IN THE SUPREME COURT OF FIJI
Appellate Jurisdiction


Criminal Appeal No. 69 of 1980


BETWEEN:


KELEPI QIO


AND:


REGINAM


Mr. A. Singh for the Appellant
Mr. S. Chandra for the Respondent


JUDGMENT


On the 14th May 1980 the appellant was on his own plea convicted in the Suva Magistrate's Court on two counts, firstly of driving a motor vehicle whilst under the influence of drinks and was sentenced to a fine of $150 or four months' imprisonment and disqualified from holding or obtaining a driving licence for a period of eighteen months and secondly of dangerous driving and was sentenced to a fine of $75 or two months' imprisonment and was disqualified from holding or obtaining a driving licence for a period of six months.

The appellant appeals against the fines imposed as aforesaid on the ground that they are harsh and excessive.

The facts show that on 6th April 1980 at about 11 p.m. the appellant was seen driving a taxi Reg. No. AR123 from Marks Street up along Toorak Road in a zig-zag manner. His driving was observed by a Mobile Patrol Officer who followed him as far as Eden Street where the appellant was stopped and questioned. The appellant was unsteady on his feet and smelled strongly of liquor. He was examined later that night at the C.W.M. Hospital by a doctor who declared him unfit to drive. The appellant's blood alcohol level was high.

The appellant is forty eight years of age and was employed as a taxi driver. He has a number of previous convictions, many of them for being drunk and disorderly or incapable. One as recent as 1973 was for driving whilst under the influence of drinks. Appellant does not appear to have learned much from his previous wrong-doings and at his advancing age he should think seriously of doing something about the matter as this would be in his best interest as well as of his family.
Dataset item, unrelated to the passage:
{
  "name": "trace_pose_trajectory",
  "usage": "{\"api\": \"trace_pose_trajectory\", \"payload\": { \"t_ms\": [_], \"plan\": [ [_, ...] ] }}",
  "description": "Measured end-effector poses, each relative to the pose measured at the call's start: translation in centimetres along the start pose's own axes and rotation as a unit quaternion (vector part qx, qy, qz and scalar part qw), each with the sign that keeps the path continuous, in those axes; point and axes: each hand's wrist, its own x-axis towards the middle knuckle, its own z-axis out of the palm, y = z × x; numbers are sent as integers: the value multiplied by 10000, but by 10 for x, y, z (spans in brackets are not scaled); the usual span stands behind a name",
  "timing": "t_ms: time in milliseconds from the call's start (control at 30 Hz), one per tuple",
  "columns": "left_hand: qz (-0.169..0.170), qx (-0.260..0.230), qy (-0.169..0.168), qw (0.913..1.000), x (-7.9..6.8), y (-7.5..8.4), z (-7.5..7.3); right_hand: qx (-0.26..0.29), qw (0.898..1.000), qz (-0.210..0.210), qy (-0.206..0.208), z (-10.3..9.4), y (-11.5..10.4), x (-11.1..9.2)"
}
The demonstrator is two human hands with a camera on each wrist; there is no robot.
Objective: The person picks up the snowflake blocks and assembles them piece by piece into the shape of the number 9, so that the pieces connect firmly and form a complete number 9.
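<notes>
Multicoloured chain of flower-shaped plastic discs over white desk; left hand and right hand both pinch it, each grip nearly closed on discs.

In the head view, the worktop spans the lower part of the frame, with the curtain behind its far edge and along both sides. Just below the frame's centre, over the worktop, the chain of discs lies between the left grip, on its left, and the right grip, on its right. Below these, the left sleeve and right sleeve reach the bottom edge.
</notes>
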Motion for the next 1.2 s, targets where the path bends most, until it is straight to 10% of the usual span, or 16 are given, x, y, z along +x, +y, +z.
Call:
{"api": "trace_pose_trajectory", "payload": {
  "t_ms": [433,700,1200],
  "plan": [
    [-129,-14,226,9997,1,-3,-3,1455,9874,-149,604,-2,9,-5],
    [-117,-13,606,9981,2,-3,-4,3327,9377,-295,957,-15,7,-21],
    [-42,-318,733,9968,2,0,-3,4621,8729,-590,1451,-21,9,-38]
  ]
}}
Appellant is a veteran of the Malayan Campaign where for two years he had fought against communists. This is a personal credit to him. However, by the same token appellant owes it to his country to set an example at law-abiding.

I accept that the loss of his driving licence was a severe setback to the appellant who used to rely mainly on his income from driving for his subsistence. In my view the imposition of heavy fines on top of the order of disqualification and on a person of small means is somewhat harsh.
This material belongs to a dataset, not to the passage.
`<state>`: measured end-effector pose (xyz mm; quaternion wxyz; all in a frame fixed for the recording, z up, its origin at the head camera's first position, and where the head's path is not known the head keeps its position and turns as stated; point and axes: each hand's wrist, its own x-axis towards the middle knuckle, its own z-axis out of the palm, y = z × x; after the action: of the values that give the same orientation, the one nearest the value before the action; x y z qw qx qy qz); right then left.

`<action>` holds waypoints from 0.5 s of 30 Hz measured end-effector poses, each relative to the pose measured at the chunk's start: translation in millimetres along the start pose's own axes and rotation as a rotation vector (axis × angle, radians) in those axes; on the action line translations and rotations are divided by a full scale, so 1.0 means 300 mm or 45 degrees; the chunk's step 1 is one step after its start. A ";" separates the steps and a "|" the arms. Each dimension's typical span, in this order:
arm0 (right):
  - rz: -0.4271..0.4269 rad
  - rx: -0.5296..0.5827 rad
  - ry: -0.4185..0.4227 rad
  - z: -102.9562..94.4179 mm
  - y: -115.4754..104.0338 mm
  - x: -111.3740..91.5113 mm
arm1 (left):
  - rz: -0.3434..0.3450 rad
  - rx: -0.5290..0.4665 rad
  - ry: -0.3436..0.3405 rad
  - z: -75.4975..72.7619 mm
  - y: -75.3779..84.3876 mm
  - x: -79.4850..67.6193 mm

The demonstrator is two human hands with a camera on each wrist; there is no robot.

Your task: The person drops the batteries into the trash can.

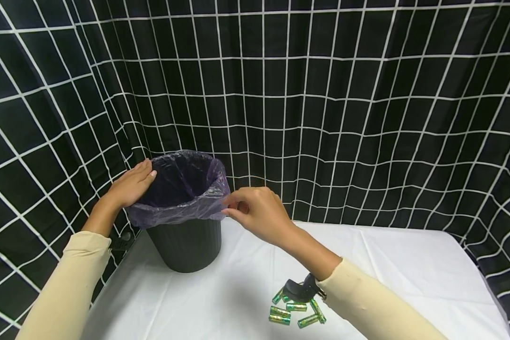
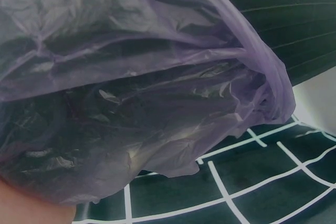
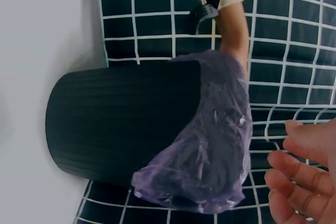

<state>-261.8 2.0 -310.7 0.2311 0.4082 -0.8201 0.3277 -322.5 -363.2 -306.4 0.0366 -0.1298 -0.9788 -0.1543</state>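
Closest, on the white table (image 1: 246,293): a small bunch of green batteries (image 1: 296,307), all lying on their sides, some touching. Over part of the bunch, by the right wrist: a black clip (image 1: 296,291). In from the right, out of a cream sleeve (image 1: 365,302): the right hand (image 1: 261,212), open and holding nothing, thumb and fingers bent a little, with a gap between the tips. Next to those tips, on the left: the near right edge of the purple bag (image 1: 174,215). In the right wrist view, a gap between fingers and bag; cannot tell for sure about any touch. Under the bag: the black bin (image 1: 187,245), upright on the table, with bag inside and bag folded down outside the rim. On the left side of the rim, on the bag: the left hand (image 1: 132,183), open too, fingers straight and close together. Farthest back, behind everything: black cloth (image 1: 318,113) with white lines.
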 end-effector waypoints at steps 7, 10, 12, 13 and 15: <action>-0.013 -0.017 0.033 -0.001 0.034 -0.111 | -0.006 -0.010 0.008 0.000 -0.009 -0.001; -0.025 -0.044 0.039 0.001 0.043 -0.165 | -0.004 -0.006 0.009 0.000 -0.007 -0.001; -0.024 -0.045 0.042 0.003 0.049 -0.199 | -0.008 -0.007 0.013 0.002 -0.006 0.000; -0.021 -0.046 0.047 0.004 0.050 -0.215 | -0.012 -0.009 0.016 0.003 -0.005 0.000; -0.017 -0.041 0.059 0.004 0.054 -0.246 | -0.016 -0.020 0.023 0.005 -0.005 0.000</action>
<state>-233.9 46.6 -364.9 0.2589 0.4023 -0.8170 0.3221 -323.0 -364.0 -308.2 0.0435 -0.1225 -0.9780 -0.1633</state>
Another factor I feel should be taken into account is that at the time of the offence the roads had almost certainly been devoid of traffic. This probably accounted for the absence of any accident occurring that night despite the erratic manner in which appellant was driving.

I am satisfied that an adjustment to the fines would in the circumstances of this case be perfectly justified.

Accordingly the fines imposed in the Court below are set aside and in lieu thereof I substitute a fine of $50 or three weeks' imprisonment on the first count and a fine of $30 or two weeks' imprisonment on the second count.


(T.U. Tuivaga)
Chief Justice


Suva,
31st October 1980.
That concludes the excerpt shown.